SUPPLIED ENTRIES Start Marker

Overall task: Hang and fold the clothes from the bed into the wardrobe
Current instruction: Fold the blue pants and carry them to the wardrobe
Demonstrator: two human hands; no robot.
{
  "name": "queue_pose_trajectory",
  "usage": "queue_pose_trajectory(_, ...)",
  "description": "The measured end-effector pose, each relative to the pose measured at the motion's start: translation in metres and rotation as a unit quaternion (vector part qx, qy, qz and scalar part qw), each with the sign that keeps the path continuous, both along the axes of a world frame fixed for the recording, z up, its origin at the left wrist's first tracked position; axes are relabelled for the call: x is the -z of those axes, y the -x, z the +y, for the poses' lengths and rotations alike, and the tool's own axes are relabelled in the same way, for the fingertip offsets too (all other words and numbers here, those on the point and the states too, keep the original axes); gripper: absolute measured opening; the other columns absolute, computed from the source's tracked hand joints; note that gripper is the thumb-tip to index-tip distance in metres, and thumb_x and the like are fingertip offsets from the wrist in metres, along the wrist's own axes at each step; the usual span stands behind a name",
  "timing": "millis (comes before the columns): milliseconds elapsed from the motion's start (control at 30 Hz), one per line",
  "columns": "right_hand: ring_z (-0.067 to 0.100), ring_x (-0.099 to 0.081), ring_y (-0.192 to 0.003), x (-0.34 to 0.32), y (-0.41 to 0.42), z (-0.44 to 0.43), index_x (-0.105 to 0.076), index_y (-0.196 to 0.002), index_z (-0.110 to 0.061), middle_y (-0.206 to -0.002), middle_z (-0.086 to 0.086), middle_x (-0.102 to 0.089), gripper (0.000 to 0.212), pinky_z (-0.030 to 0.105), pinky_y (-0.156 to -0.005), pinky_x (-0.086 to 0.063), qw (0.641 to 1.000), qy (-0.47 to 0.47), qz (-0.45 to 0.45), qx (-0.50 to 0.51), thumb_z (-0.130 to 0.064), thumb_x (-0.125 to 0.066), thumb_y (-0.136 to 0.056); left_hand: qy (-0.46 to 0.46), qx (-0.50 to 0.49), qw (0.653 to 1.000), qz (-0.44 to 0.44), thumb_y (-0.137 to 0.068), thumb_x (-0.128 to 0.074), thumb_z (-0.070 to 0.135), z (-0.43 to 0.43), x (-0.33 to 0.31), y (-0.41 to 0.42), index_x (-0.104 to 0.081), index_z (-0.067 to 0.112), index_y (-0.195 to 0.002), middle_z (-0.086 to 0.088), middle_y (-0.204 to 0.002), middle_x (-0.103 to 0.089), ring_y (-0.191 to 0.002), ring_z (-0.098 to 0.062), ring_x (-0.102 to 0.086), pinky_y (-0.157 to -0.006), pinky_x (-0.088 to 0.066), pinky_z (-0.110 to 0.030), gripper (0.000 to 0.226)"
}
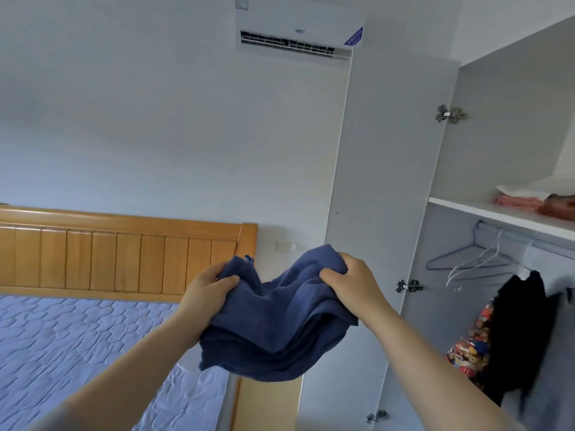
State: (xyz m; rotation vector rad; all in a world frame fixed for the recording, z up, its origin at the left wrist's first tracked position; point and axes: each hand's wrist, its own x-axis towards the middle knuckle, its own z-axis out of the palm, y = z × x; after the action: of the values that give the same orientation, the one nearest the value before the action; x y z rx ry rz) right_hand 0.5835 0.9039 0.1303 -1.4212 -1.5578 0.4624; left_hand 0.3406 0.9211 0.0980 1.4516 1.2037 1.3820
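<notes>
A folded dark blue garment hangs in the air between both my hands, in front of the open wardrobe door. My left hand grips its left edge. My right hand pinches its upper right corner. The wardrobe stands open at the right, with folded pink and red clothes on its shelf. A black garment and a colourful patterned one hang below on the rail.
Empty hangers hang on the rail at the left end. The bed with a quilted blue mattress and a wooden headboard lies at the lower left. An air conditioner sits high on the wall.
</notes>
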Motion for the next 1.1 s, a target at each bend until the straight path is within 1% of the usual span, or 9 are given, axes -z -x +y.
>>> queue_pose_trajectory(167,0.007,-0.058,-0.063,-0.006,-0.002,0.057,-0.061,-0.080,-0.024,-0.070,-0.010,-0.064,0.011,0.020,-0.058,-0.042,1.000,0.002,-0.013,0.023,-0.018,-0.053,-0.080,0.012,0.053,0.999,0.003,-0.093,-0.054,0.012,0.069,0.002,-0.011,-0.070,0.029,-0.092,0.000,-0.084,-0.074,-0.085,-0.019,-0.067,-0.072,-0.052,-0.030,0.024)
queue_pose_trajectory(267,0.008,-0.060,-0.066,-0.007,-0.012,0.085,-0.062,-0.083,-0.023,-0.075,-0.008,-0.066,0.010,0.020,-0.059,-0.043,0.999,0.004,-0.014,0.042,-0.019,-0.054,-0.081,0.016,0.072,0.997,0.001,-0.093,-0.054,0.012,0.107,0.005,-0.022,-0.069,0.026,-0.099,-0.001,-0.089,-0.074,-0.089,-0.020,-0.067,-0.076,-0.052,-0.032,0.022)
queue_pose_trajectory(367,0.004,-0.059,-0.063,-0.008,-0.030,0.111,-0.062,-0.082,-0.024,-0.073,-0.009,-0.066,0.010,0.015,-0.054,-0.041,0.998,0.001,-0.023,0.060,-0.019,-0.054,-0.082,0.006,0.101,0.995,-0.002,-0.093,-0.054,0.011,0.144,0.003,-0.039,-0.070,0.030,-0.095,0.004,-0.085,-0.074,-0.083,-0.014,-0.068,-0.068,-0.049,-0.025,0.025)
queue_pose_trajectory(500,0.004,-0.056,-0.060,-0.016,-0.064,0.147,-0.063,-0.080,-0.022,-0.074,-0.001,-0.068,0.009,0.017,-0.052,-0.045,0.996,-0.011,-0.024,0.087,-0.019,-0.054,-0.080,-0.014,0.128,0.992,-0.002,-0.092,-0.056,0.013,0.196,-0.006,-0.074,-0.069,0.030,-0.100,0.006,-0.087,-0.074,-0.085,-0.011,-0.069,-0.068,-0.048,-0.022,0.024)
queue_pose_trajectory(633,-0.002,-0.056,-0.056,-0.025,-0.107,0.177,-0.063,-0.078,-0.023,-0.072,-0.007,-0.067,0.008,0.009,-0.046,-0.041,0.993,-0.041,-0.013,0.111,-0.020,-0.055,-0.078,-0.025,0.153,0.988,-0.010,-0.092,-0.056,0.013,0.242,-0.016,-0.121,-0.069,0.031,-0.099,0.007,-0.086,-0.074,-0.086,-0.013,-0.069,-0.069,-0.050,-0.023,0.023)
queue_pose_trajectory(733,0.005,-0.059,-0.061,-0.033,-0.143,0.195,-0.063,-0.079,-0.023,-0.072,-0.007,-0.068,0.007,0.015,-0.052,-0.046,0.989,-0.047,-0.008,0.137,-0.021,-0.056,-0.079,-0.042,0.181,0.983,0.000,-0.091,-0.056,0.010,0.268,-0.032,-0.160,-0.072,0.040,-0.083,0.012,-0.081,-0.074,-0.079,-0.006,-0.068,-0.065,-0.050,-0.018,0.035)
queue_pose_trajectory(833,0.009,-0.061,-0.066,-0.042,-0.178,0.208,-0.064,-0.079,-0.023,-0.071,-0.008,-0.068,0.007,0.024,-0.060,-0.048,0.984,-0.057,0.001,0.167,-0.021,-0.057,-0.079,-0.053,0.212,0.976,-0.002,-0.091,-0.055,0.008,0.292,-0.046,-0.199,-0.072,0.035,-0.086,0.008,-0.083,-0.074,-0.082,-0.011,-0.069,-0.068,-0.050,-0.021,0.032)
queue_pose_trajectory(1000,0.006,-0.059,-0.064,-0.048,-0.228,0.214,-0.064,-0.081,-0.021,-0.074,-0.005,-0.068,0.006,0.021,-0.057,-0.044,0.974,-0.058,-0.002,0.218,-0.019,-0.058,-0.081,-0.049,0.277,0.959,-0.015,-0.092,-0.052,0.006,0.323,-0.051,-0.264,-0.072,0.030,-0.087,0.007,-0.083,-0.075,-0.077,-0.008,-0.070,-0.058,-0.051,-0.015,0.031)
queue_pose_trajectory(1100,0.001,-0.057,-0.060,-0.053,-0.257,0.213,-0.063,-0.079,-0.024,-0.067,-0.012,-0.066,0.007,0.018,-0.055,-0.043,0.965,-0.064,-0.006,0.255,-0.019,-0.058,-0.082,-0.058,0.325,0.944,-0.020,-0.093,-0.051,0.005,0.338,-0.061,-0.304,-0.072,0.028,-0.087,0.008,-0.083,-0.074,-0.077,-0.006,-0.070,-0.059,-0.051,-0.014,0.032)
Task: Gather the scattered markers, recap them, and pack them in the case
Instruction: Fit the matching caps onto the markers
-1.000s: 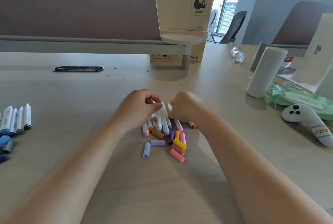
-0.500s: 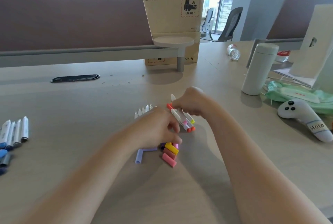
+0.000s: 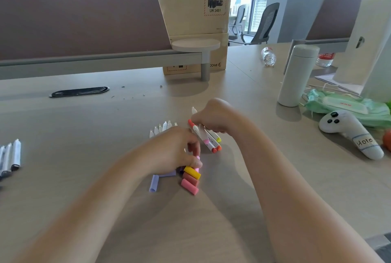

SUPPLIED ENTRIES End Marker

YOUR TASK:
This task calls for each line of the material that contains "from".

ANSWER TO THIS EXERCISE:
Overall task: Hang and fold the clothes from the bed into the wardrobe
  "description": "The measured end-effector pose, each relative to the pose measured at the motion's start: translation in metres and rotation as a unit quaternion (vector part qx, qy, qz and scalar part qw), each with the sign that keeps the path continuous, both along the axes of a world frame fixed for the recording, z up, its origin at the left wrist's first tracked position; axes are relabelled for the call: x is the -z of those axes, y the -x, z the +y, for the poses' lengths and rotations alike, and the tool's own axes are relabelled in the same way, for the fingertip offsets too (all other words and numbers here, those on the point and the states too, keep the original axes); gripper: absolute measured opening; the other columns absolute, computed from the source's tracked hand joints; note that gripper is the thumb-tip to index-tip distance in metres, and thumb_x and the like are fingertip offsets from the wrist in metres, along the wrist's own axes at each step; the usual span stands behind a name",
  "timing": "millis (comes before the columns): milliseconds elapsed from the motion's start (control at 30 Hz), one per line",

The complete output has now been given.